§ **PROVIDED DATA**
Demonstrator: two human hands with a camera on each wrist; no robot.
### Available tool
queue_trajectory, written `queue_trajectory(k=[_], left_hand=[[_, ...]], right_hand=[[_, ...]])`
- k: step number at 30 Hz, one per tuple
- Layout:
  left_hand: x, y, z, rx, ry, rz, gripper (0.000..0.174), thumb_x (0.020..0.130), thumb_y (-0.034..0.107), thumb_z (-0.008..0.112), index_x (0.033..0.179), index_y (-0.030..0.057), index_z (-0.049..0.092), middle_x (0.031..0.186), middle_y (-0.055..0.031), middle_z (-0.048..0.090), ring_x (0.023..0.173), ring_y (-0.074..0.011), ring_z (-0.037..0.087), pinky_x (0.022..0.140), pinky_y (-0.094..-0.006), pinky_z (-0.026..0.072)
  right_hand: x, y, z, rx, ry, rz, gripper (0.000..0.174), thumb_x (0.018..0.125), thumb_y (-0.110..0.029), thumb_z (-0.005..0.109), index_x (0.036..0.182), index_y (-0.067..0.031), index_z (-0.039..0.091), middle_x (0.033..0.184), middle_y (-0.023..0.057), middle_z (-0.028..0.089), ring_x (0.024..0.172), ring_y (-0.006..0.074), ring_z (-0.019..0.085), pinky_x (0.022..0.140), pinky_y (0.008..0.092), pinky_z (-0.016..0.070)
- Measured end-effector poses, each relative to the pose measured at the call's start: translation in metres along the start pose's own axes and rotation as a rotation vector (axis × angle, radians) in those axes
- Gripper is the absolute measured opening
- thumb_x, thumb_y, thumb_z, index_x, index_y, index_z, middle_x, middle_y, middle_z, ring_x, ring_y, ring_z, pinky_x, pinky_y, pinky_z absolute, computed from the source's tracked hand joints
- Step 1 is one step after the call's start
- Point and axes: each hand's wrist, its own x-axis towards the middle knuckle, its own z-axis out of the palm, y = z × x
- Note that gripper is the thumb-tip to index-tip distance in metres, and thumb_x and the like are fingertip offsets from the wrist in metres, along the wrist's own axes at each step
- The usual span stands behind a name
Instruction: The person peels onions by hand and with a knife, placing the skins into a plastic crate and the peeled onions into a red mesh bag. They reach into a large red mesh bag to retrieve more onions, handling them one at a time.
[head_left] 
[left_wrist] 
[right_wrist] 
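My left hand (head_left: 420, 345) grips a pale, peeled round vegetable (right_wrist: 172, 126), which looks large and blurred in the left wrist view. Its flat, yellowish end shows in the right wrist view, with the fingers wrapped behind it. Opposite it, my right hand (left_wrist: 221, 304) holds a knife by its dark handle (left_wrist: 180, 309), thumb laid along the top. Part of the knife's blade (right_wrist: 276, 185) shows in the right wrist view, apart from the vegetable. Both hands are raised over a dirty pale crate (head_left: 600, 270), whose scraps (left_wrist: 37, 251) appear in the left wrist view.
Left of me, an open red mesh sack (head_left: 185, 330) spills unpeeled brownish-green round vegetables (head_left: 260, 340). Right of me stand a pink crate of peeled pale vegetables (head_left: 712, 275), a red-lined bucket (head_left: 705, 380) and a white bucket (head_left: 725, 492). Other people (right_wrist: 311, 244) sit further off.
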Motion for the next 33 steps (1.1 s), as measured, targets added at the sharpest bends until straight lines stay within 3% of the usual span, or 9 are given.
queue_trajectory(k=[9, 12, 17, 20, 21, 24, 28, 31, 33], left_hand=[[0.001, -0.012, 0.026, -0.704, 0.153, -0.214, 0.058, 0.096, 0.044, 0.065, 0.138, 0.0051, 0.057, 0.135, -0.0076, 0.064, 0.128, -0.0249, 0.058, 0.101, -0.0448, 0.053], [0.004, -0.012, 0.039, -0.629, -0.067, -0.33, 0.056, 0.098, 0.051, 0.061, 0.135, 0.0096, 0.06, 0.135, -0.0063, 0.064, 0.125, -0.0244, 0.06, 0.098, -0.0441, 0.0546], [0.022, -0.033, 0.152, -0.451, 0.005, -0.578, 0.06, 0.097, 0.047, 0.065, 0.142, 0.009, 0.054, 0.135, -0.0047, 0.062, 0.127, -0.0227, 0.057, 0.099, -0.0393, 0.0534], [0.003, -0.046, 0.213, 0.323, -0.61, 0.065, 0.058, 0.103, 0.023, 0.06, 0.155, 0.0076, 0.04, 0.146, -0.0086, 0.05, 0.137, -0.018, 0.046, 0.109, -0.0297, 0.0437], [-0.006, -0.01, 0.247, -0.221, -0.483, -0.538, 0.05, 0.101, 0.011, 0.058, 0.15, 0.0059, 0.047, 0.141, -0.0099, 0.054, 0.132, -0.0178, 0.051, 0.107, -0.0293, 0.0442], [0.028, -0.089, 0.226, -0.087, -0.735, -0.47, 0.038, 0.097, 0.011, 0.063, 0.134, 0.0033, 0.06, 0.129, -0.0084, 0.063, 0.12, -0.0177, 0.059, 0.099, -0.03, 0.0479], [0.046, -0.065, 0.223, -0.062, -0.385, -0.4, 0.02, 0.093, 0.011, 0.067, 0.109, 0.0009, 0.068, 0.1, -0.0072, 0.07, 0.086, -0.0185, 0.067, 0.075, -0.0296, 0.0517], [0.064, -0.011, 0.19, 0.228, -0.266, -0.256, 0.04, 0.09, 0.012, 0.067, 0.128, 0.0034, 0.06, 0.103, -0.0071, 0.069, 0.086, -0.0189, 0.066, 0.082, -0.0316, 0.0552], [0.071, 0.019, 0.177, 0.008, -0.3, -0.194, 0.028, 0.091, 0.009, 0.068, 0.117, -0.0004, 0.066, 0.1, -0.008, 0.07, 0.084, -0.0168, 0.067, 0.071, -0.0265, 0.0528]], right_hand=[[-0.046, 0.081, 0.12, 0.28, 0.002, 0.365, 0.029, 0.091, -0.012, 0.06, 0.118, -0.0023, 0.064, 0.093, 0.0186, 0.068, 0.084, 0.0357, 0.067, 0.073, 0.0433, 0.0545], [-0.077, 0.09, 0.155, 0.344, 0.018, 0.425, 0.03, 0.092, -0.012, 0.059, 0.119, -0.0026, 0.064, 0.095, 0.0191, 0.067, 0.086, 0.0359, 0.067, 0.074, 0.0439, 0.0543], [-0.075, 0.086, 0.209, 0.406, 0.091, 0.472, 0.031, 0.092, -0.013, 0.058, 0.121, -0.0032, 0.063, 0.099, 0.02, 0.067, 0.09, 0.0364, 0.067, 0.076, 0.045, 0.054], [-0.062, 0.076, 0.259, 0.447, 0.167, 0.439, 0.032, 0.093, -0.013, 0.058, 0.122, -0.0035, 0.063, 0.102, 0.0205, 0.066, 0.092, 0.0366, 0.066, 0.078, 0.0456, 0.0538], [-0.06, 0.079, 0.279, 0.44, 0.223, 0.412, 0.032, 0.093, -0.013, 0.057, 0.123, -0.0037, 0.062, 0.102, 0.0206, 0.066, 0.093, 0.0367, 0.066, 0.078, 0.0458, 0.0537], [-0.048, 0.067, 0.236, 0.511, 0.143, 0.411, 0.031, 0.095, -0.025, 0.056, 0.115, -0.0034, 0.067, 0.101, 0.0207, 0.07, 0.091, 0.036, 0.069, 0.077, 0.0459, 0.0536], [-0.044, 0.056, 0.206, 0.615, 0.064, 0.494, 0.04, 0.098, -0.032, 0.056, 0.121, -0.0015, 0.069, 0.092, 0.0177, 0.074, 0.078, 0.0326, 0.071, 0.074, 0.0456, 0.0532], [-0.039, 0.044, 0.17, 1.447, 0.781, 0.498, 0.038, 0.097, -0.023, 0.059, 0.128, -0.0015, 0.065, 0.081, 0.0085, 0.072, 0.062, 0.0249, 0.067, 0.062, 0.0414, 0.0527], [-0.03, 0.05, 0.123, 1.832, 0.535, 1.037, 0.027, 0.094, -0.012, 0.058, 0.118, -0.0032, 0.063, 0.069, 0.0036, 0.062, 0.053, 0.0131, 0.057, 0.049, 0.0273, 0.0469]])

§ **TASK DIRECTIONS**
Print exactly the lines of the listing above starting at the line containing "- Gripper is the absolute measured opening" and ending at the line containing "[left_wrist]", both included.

§ **OUTPUT FOR THIS TASK**
- Gripper is the absolute measured opening
- thumb_x, thumb_y, thumb_z, index_x, index_y, index_z, middle_x, middle_y, middle_z, ring_x, ring_y, ring_z, pinky_x, pinky_y, pinky_z absolute, computed from the source's tracked hand joints
- Step 1 is one step after the call's start
- Point and axes: each hand's wrist, its own x-axis towards the middle knuckle, its own z-axis out of the palm, y = z × x
- Note that gripper is the thumb-tip to index-tip distance in metres, and thumb_x and the like are fingertip offsets from the wrist in metres, along the wrist's own axes at each step
- The usual span stands behind a name
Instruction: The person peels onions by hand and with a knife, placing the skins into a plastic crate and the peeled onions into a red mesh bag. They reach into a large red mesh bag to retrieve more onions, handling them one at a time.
[head_left] 
[left_wrist] 

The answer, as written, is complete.